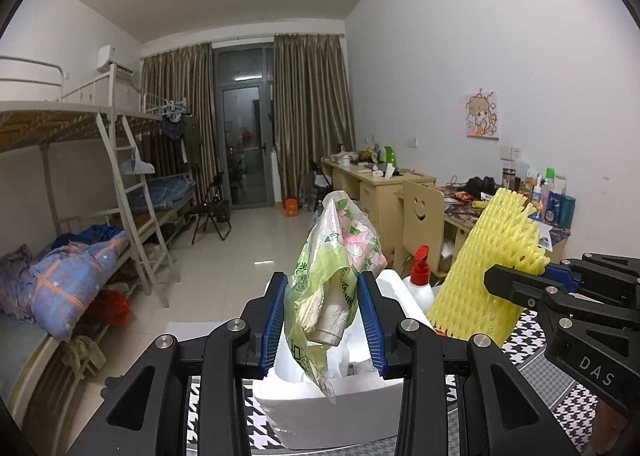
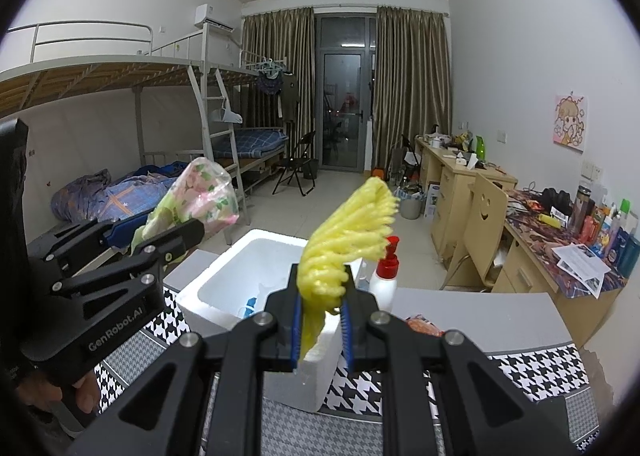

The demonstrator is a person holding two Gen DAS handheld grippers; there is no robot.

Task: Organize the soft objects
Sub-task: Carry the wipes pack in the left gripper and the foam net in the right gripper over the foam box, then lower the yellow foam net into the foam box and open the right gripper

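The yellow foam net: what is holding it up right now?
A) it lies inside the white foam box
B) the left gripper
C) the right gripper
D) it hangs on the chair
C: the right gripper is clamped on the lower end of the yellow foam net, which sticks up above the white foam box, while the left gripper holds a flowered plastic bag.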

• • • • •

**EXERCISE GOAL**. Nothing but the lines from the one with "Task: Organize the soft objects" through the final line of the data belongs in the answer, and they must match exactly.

**SOLUTION FOR THIS EXERCISE**.
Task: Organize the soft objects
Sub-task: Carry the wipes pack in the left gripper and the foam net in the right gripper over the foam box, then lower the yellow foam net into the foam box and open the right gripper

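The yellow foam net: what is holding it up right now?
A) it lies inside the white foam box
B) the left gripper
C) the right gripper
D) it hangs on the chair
C: the right gripper is clamped on the lower end of the yellow foam net, which sticks up above the white foam box, while the left gripper holds a flowered plastic bag.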

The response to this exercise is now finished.